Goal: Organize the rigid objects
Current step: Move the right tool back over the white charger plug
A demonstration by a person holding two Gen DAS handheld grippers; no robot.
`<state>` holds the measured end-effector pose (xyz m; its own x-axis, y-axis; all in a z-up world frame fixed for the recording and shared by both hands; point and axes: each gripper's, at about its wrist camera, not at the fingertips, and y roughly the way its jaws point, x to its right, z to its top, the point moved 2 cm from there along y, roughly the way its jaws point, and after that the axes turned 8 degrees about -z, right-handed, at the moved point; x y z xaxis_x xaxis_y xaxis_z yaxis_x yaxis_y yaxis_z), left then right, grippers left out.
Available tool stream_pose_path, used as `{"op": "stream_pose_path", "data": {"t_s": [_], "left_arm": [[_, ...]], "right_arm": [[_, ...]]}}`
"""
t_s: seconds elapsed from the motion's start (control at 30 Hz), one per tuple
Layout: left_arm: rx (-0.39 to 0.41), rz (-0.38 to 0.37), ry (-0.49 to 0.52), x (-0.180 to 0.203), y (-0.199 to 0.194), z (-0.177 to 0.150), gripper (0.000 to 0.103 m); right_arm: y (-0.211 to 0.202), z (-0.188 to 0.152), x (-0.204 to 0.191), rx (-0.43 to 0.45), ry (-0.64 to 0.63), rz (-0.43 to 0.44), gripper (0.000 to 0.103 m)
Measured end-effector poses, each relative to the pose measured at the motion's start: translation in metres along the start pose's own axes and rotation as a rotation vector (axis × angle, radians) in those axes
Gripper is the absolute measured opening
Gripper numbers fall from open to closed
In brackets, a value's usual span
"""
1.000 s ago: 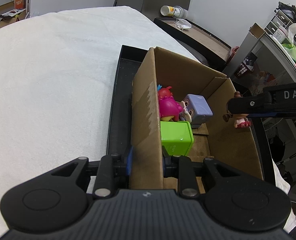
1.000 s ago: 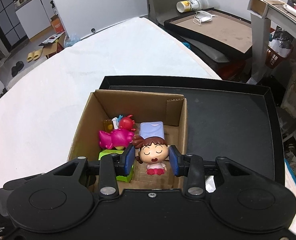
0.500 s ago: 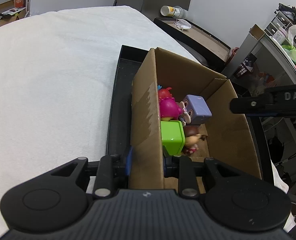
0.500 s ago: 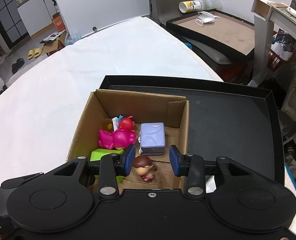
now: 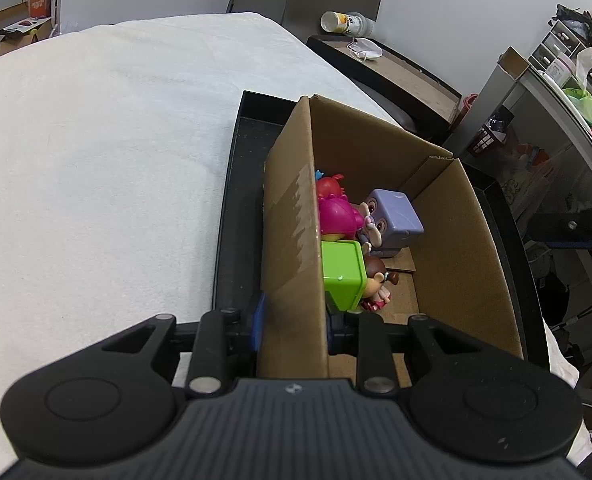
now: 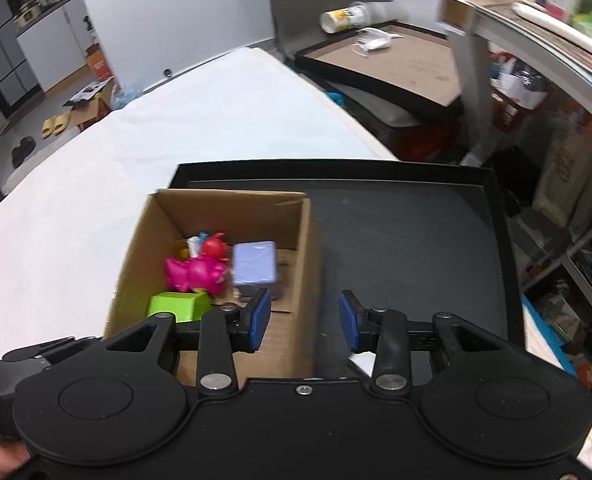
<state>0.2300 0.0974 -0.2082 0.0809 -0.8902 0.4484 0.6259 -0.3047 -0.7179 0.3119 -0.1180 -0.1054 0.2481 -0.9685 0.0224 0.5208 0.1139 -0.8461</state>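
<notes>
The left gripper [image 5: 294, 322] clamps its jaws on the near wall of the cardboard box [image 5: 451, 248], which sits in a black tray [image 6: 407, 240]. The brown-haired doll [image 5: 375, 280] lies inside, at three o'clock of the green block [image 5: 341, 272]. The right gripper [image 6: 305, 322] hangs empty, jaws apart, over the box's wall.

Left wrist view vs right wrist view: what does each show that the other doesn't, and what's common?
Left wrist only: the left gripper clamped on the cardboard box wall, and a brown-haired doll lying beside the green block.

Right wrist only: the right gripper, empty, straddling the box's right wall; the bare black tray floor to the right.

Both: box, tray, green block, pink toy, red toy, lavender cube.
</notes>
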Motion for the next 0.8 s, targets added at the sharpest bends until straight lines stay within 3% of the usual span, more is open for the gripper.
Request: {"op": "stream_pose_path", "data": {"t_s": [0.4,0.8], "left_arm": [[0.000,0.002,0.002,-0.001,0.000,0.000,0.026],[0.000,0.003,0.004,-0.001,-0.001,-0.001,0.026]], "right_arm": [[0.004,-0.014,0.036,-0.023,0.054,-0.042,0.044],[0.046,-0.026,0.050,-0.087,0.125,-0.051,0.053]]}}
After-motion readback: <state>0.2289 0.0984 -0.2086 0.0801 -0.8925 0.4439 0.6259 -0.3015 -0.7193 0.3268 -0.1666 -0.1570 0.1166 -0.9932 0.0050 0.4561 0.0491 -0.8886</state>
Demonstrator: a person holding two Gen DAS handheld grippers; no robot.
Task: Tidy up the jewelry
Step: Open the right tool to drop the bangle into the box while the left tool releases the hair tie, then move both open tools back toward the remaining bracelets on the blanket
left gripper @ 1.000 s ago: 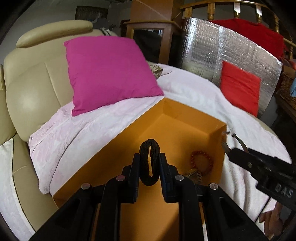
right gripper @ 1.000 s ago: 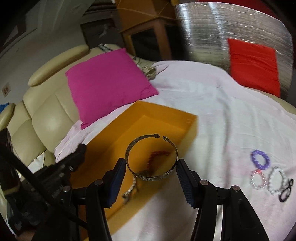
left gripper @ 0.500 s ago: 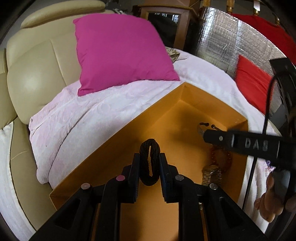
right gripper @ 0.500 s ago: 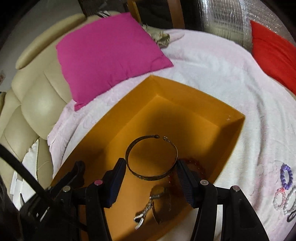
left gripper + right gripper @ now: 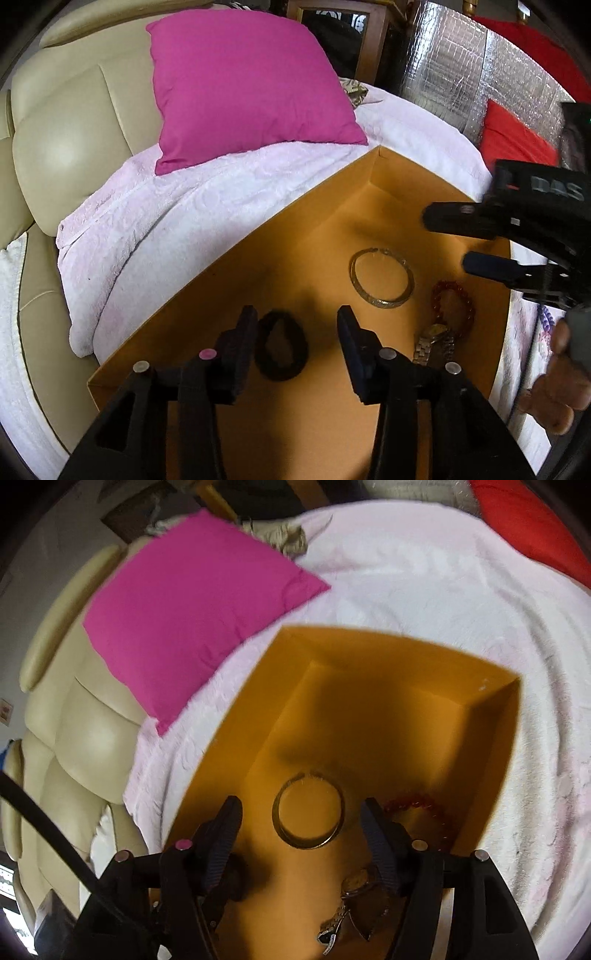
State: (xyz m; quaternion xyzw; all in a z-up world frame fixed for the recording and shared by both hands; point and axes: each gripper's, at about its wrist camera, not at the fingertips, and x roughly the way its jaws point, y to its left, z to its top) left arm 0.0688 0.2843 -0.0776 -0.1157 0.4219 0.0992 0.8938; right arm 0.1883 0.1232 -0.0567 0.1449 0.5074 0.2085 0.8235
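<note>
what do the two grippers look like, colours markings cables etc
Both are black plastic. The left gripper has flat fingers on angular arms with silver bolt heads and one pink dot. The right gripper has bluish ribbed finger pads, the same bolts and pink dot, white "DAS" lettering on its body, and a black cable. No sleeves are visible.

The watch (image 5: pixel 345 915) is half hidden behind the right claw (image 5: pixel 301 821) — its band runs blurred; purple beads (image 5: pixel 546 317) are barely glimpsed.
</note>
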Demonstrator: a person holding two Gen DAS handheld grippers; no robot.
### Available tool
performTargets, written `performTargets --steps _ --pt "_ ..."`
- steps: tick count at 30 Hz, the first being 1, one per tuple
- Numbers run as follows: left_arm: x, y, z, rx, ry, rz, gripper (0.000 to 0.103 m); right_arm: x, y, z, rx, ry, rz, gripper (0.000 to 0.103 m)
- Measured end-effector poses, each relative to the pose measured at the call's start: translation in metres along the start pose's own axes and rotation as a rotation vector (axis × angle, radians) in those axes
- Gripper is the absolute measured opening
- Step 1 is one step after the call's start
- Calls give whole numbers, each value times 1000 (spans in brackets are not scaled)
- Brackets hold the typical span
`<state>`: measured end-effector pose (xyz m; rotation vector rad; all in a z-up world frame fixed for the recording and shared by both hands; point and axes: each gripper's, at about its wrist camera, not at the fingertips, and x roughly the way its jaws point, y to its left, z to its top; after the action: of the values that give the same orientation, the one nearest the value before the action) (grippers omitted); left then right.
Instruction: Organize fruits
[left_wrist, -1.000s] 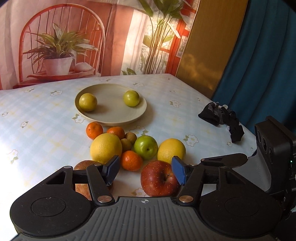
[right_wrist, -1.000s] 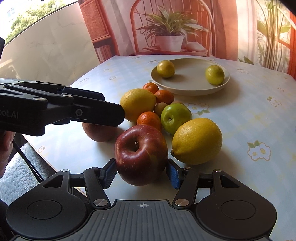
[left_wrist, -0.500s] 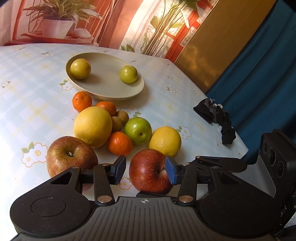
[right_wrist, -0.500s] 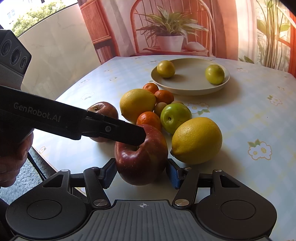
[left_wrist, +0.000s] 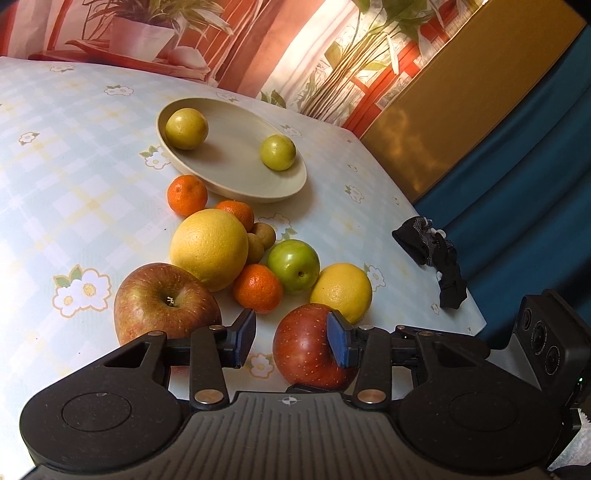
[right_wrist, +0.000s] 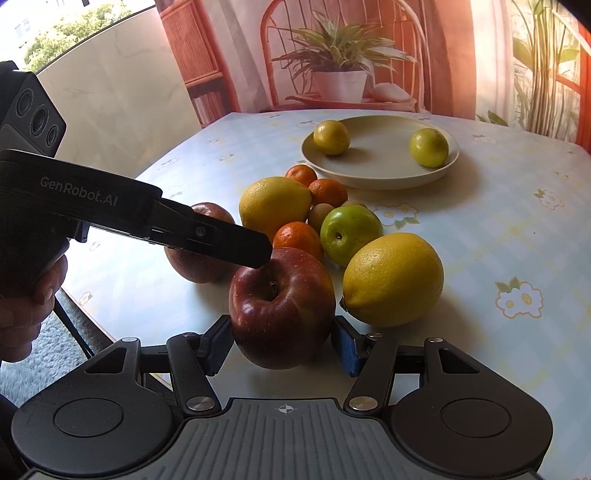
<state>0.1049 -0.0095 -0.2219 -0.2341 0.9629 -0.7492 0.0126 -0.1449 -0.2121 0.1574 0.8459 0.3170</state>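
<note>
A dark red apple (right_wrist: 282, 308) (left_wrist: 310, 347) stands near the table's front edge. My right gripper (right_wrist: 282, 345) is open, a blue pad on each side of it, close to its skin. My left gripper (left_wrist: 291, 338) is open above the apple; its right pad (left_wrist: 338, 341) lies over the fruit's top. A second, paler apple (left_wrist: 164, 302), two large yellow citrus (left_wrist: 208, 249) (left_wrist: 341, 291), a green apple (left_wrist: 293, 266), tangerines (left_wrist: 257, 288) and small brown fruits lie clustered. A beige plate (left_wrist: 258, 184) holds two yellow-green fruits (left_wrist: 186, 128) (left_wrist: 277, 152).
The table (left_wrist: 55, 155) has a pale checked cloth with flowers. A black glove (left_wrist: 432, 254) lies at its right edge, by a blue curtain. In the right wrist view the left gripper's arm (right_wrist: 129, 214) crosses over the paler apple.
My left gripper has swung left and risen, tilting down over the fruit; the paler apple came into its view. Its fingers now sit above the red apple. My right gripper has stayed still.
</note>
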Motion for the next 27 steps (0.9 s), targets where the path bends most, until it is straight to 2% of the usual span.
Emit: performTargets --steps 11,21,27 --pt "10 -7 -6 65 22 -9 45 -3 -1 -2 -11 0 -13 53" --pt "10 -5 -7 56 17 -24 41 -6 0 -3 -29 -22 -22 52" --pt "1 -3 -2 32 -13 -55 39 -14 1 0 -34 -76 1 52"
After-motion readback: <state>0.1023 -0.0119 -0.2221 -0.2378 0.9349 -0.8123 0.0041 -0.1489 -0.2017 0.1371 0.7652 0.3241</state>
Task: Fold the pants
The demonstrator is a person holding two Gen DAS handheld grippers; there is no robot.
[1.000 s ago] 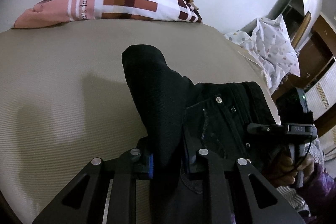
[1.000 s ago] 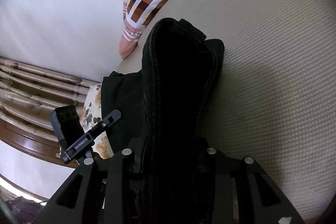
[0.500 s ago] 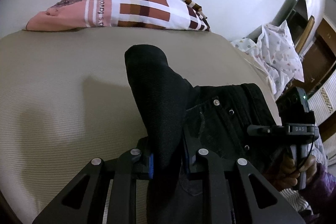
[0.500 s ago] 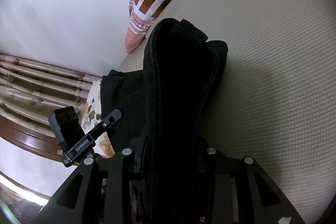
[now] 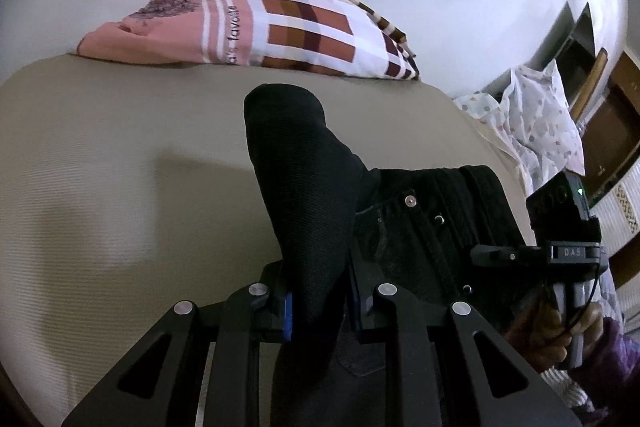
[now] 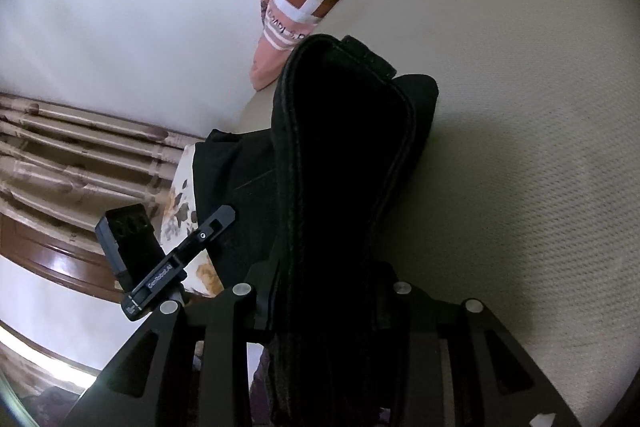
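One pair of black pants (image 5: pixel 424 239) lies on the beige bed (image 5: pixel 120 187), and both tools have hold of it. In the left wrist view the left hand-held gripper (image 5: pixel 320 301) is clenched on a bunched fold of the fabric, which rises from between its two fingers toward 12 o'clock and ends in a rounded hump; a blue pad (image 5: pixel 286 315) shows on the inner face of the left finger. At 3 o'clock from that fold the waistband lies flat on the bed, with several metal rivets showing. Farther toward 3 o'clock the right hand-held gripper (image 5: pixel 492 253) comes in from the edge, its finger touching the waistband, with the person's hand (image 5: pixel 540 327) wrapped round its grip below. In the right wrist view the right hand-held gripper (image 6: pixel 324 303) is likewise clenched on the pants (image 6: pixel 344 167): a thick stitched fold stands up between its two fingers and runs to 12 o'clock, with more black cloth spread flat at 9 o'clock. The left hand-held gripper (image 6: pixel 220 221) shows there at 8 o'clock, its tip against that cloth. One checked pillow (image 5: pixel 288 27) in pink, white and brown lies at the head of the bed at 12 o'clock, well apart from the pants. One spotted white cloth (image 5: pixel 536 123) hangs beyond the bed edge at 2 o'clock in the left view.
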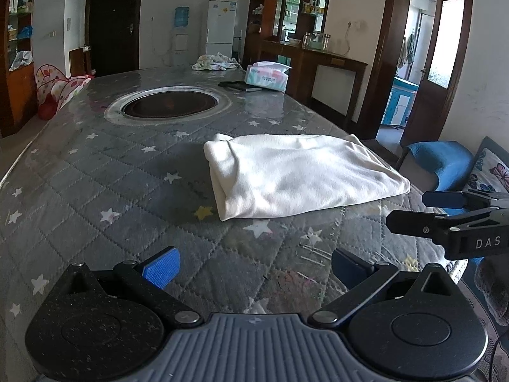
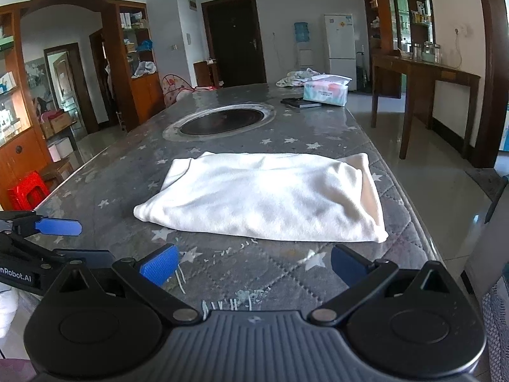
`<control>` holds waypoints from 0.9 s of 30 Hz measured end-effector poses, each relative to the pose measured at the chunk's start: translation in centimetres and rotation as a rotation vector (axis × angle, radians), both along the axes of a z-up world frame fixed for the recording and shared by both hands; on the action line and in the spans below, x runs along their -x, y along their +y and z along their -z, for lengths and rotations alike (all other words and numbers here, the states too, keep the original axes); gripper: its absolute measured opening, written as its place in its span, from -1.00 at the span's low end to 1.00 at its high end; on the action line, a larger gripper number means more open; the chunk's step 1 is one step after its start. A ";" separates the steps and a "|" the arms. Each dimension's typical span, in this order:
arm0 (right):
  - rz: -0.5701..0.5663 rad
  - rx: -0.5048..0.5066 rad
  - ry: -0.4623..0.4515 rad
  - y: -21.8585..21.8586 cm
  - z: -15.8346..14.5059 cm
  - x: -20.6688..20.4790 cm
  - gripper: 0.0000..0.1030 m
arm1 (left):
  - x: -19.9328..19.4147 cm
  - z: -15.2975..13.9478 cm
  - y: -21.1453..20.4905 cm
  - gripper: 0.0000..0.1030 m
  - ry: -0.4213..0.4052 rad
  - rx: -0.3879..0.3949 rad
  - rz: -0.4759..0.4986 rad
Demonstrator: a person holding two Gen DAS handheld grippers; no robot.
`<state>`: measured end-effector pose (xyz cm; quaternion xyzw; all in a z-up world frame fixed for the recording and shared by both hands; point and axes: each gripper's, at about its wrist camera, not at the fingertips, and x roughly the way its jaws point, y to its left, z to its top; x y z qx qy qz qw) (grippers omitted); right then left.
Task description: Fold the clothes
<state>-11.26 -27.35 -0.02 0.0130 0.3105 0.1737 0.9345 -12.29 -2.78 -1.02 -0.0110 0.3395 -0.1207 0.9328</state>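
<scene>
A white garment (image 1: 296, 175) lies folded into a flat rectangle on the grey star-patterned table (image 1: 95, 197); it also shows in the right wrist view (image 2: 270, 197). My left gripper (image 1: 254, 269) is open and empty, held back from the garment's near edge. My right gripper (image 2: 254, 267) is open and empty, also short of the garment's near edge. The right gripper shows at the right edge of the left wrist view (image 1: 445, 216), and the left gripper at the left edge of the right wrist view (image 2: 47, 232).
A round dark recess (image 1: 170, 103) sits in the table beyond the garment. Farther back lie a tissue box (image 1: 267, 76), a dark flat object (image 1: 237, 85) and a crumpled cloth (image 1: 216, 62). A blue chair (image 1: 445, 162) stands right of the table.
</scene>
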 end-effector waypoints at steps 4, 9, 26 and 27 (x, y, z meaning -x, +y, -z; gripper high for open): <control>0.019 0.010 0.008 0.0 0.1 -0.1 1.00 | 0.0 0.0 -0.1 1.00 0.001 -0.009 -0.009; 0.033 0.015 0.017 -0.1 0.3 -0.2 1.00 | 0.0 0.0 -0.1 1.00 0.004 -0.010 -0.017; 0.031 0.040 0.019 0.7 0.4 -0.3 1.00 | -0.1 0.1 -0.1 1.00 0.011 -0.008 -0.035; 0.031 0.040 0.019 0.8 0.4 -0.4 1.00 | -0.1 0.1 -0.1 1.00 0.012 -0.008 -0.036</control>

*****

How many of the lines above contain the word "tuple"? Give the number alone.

• **Exercise solution**: 2